## What is expected:
Look through the material below. Copy each line that contains the string "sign".

## Study material:
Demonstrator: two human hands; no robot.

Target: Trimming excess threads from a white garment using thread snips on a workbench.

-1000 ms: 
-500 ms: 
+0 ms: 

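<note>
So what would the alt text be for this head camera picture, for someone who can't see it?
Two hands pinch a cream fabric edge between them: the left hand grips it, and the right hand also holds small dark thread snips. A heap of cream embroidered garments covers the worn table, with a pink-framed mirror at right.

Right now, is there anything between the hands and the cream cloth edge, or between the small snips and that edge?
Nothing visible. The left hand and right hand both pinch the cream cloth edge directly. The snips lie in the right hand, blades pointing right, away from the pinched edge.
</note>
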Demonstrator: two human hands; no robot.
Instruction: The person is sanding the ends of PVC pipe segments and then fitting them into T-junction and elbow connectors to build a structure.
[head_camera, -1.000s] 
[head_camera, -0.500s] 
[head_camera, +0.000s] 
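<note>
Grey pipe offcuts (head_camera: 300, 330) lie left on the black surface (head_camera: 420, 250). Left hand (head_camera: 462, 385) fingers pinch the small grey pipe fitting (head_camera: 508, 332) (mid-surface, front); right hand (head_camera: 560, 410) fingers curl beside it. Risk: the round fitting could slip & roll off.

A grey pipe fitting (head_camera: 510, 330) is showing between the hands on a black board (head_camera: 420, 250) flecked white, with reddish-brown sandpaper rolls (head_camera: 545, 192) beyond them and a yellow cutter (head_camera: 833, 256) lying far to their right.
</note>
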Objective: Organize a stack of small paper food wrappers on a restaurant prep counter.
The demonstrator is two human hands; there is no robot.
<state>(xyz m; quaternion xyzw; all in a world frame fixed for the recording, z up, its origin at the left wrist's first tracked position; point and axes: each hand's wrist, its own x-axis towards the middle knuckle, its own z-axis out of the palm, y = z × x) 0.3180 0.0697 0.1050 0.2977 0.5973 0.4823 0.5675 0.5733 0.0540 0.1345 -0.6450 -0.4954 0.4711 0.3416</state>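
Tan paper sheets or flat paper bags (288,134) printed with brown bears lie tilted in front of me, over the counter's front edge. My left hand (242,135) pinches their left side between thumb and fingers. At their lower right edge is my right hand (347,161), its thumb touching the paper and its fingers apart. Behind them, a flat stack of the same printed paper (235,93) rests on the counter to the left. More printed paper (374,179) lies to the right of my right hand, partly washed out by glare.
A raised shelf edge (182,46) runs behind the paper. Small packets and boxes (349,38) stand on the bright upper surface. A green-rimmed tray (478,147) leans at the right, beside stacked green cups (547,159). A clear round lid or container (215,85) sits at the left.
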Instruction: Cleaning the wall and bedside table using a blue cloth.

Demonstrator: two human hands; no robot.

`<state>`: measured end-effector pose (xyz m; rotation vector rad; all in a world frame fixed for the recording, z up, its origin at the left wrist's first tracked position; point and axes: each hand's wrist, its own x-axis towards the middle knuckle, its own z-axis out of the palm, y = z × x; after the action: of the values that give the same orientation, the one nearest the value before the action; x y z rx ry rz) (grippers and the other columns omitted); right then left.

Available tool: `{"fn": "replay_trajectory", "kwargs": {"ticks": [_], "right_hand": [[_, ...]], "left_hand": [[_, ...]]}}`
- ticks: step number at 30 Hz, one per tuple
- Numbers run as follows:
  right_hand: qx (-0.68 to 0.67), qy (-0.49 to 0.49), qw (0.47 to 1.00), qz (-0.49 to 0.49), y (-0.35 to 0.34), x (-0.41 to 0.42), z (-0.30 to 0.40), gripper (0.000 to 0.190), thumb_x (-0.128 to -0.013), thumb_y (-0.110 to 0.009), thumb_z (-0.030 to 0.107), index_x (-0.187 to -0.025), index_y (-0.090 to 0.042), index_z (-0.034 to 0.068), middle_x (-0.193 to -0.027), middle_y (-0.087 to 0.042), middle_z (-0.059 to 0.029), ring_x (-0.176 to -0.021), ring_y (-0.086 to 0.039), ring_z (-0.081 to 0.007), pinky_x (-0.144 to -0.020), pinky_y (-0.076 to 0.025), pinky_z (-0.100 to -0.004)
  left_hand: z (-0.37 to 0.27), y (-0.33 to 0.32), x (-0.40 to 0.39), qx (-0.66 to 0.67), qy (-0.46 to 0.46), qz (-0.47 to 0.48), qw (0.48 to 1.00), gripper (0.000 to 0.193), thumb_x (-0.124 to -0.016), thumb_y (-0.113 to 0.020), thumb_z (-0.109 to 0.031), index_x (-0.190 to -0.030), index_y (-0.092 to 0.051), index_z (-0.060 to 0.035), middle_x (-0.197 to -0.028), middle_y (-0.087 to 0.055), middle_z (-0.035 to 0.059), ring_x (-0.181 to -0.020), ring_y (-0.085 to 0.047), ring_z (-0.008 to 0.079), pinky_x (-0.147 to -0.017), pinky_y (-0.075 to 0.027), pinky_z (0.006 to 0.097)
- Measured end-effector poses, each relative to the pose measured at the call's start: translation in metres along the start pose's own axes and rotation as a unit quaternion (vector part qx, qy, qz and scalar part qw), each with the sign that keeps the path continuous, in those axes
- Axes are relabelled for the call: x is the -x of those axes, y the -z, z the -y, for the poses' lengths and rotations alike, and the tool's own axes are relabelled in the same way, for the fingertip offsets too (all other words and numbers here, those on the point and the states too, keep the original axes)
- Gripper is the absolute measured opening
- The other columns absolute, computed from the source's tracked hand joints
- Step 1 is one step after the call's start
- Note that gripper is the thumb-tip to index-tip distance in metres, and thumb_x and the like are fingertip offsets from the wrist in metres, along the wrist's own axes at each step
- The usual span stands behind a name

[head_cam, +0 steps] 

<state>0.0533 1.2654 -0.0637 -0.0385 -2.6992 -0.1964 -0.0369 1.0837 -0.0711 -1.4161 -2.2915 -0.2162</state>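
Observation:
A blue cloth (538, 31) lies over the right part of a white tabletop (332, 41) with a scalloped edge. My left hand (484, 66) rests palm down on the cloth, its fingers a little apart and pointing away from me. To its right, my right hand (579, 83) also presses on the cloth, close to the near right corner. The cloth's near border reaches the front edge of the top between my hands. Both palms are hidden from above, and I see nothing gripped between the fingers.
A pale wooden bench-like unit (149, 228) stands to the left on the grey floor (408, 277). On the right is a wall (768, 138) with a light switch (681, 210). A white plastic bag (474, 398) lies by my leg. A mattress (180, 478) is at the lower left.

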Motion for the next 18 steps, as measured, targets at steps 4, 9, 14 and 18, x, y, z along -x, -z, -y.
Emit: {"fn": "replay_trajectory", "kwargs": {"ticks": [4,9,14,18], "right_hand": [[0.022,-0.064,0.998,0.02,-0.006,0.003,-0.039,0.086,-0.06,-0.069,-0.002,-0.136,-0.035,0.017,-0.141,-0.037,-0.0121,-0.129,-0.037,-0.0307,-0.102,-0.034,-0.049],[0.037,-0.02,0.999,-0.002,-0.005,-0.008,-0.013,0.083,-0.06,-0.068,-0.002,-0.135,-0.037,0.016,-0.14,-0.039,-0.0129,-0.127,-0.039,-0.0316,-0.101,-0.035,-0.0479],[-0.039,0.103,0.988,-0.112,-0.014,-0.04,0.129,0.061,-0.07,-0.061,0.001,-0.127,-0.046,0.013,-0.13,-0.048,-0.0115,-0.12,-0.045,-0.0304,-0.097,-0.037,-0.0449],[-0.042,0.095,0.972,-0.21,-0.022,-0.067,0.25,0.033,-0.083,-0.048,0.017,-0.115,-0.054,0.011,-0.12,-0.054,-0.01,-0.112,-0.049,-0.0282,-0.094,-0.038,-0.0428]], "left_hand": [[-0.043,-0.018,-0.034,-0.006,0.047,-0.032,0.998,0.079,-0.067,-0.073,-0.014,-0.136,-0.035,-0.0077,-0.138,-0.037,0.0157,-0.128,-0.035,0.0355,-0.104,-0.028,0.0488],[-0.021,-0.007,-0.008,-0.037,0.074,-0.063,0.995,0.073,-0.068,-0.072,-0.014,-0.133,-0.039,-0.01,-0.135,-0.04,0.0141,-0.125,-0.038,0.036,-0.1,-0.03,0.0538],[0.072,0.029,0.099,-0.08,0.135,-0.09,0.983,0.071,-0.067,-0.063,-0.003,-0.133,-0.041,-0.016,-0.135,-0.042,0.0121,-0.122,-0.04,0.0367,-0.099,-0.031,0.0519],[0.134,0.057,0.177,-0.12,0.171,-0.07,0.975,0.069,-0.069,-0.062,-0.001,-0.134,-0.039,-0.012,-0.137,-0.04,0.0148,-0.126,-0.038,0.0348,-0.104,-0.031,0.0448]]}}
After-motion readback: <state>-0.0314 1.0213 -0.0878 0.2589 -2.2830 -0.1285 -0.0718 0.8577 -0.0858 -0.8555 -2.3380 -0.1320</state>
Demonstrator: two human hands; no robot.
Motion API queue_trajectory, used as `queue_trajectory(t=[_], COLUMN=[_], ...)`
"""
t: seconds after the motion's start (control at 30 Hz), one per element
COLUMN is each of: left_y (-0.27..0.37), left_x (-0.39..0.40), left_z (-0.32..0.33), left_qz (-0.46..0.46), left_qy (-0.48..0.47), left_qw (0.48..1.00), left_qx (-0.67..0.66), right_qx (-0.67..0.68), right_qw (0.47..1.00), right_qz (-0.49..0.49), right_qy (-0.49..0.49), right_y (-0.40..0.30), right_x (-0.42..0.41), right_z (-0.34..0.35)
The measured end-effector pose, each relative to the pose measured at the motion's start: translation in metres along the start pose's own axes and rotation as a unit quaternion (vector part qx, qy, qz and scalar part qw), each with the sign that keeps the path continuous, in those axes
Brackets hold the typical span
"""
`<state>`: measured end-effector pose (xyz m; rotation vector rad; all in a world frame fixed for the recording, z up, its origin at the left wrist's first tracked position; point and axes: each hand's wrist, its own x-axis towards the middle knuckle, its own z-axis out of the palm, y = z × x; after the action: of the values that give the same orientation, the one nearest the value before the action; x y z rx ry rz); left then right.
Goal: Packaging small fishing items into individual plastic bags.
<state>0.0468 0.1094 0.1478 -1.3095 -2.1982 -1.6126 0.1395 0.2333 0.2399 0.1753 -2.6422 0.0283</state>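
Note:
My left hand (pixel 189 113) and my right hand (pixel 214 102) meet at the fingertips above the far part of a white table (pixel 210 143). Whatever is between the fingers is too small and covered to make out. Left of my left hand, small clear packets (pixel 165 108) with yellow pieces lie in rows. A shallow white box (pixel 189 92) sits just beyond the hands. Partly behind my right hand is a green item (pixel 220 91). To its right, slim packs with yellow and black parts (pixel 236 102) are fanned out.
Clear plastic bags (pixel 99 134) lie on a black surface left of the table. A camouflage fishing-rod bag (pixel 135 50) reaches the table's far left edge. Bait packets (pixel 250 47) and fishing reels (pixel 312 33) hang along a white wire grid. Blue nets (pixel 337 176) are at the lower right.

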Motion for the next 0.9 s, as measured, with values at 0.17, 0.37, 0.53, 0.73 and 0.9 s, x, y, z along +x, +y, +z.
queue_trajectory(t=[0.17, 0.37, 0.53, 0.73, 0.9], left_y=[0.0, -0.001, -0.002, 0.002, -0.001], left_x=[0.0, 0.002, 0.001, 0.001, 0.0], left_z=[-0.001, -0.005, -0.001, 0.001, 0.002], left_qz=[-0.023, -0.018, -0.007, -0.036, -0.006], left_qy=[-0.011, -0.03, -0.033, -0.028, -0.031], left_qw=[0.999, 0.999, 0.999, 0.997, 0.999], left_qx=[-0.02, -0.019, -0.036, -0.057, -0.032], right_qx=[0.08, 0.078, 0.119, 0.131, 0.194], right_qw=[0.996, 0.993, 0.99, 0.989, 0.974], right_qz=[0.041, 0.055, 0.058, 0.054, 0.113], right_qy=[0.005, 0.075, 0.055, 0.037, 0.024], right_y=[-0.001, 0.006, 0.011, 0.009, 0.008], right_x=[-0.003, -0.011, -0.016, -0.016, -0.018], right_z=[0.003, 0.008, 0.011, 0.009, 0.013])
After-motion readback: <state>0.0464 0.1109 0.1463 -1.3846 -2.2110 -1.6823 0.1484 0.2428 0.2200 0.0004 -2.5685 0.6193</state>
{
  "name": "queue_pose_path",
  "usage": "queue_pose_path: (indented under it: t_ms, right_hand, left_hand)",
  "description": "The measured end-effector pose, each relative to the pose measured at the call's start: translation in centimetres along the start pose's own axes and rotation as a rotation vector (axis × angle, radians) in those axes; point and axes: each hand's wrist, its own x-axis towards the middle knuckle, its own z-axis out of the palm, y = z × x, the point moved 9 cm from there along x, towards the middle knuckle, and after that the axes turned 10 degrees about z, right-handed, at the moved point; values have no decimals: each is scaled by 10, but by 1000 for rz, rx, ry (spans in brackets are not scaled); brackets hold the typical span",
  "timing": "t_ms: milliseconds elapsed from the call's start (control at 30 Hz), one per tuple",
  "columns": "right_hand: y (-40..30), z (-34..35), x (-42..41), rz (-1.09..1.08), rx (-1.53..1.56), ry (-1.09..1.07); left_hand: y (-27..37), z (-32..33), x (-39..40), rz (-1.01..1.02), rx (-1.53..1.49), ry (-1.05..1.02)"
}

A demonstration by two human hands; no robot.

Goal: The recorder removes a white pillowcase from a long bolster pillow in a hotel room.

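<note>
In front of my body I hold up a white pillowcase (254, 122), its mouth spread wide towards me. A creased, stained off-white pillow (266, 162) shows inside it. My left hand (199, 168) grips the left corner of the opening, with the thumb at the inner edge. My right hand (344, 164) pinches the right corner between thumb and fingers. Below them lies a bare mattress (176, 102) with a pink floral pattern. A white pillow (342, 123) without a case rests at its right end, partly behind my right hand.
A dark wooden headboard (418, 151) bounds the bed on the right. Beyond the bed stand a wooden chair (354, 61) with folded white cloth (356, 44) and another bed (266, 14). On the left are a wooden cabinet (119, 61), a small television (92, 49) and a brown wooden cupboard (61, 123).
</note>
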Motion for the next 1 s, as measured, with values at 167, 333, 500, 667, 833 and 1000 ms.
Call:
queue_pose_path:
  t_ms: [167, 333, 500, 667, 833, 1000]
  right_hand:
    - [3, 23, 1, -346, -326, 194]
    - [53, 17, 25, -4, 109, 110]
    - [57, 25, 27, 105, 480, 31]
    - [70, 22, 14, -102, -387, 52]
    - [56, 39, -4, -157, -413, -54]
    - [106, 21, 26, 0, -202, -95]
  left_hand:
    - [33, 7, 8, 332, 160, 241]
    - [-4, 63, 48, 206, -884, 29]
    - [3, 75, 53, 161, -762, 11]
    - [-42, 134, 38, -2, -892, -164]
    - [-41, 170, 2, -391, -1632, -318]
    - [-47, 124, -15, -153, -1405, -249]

## Written solution:
- Measured end-effector poses, each relative to the pose measured at the call's start: translation in metres along the start pose's own axes and rotation as a unit quaternion (vector part qx, qy, qz and scalar part qw), each with the sign that keeps the path continuous, in those axes
The measured end-effector pose, each relative to the pose measured at the motion's start: translation in metres along the start pose's own axes and rotation as a unit quaternion (vector part qx, qy, qz and scalar part qw), each with the sign that keeps the path continuous, in those axes

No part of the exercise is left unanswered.